▸ **Given data**:
═══

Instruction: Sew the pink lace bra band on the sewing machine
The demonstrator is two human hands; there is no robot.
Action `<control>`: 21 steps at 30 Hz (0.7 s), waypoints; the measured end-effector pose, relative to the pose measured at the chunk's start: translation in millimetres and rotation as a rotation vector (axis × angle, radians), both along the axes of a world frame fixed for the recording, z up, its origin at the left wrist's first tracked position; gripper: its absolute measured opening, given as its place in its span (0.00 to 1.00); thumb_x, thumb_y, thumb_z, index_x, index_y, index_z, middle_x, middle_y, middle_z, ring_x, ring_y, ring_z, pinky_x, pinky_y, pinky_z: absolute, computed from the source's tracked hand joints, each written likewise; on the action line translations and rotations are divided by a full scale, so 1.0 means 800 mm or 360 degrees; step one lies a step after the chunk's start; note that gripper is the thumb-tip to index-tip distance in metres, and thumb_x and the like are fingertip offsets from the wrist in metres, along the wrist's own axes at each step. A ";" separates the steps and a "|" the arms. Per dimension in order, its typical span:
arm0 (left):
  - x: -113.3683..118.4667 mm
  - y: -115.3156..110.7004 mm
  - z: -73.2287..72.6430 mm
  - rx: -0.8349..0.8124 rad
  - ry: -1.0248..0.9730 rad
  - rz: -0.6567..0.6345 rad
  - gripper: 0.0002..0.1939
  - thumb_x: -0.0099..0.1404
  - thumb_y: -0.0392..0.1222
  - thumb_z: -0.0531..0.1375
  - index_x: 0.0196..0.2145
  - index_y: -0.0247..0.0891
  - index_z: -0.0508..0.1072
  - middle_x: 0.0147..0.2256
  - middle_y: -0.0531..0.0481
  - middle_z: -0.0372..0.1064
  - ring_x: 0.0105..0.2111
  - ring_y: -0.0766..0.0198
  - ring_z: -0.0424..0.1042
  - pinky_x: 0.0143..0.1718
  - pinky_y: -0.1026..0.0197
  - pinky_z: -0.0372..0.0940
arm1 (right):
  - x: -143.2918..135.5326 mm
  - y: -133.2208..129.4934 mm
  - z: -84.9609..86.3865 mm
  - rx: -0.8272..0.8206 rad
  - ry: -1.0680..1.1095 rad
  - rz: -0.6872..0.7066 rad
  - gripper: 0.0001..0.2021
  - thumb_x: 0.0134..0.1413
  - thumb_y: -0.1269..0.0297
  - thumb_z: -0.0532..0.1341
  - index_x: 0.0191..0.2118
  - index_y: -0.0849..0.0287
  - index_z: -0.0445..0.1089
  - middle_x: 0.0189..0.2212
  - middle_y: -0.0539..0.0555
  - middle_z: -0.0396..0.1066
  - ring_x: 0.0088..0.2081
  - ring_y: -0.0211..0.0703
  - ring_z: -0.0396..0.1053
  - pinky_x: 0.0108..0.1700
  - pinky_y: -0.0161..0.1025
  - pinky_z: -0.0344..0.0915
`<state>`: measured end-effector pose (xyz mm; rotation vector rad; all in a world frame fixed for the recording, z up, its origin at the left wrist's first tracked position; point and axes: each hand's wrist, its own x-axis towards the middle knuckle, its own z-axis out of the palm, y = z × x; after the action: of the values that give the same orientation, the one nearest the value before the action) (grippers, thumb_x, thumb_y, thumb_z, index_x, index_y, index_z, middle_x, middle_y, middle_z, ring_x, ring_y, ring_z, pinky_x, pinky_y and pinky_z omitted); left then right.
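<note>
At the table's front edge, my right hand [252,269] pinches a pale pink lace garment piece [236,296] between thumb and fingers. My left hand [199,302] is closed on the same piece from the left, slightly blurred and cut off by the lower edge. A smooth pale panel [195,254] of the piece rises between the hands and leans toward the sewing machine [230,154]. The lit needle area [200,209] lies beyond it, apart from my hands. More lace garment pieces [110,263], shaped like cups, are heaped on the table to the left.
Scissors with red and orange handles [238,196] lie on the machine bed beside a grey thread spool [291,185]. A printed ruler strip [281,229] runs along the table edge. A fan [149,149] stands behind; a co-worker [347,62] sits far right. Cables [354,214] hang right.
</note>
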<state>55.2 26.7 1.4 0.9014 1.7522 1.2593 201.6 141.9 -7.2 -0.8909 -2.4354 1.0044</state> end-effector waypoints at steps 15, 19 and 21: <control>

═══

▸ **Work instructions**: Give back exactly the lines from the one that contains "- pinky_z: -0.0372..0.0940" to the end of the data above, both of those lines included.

▸ **Exercise output**:
  - pinky_z: -0.0372..0.0940
arm1 (right):
  - x: -143.2918..135.5326 mm
  - y: -133.2208..129.4934 mm
  - z: -84.9609..86.3865 mm
  - rx: -0.8272..0.8206 rad
  - ry: -1.0680..1.1095 rad
  - rz: -0.6872..0.7066 rad
  - gripper: 0.0001..0.2021
  - thumb_x: 0.0134..0.1413
  - thumb_y: -0.1269..0.0297
  - thumb_z: -0.0532..0.1341
  - index_x: 0.0191..0.2118
  - index_y: -0.0849..0.0287
  - index_z: -0.0445..0.1089
  - middle_x: 0.0189..0.2212
  - middle_y: -0.0539..0.0555
  - middle_z: -0.0396..0.1066
  - ring_x: 0.0088..0.2081
  - ring_y: -0.0211..0.0703
  - ring_z: -0.0396..0.1053
  - pinky_x: 0.0108..0.1700
  - pinky_y: -0.0161..0.1025
  - pinky_z: -0.0344..0.0915
`<state>`: measured end-effector pose (xyz mm; rotation vector rad; all in a world frame fixed for the recording, z up, its origin at the left wrist's first tracked position; point and axes: each hand's wrist, its own x-axis towards the middle knuckle, its own z-axis out of the palm, y = z × x; after the action: of the values that give the same orientation, the one nearest the value before the action) (grippers, thumb_x, thumb_y, thumb_z, index_x, index_y, index_z, middle_x, middle_y, middle_z, ring_x, ring_y, ring_z, pinky_x, pinky_y and pinky_z omitted); left then right.
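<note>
At the table's front edge, my right hand [252,269] pinches a pale pink lace garment piece [236,296] between thumb and fingers. My left hand [199,302] is closed on the same piece from the left, slightly blurred and cut off by the lower edge. A smooth pale panel [195,254] of the piece rises between the hands and leans toward the sewing machine [230,154]. The lit needle area [200,209] lies beyond it, apart from my hands. More lace garment pieces [110,263], shaped like cups, are heaped on the table to the left.
Scissors with red and orange handles [238,196] lie on the machine bed beside a grey thread spool [291,185]. A printed ruler strip [281,229] runs along the table edge. A fan [149,149] stands behind; a co-worker [347,62] sits far right. Cables [354,214] hang right.
</note>
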<state>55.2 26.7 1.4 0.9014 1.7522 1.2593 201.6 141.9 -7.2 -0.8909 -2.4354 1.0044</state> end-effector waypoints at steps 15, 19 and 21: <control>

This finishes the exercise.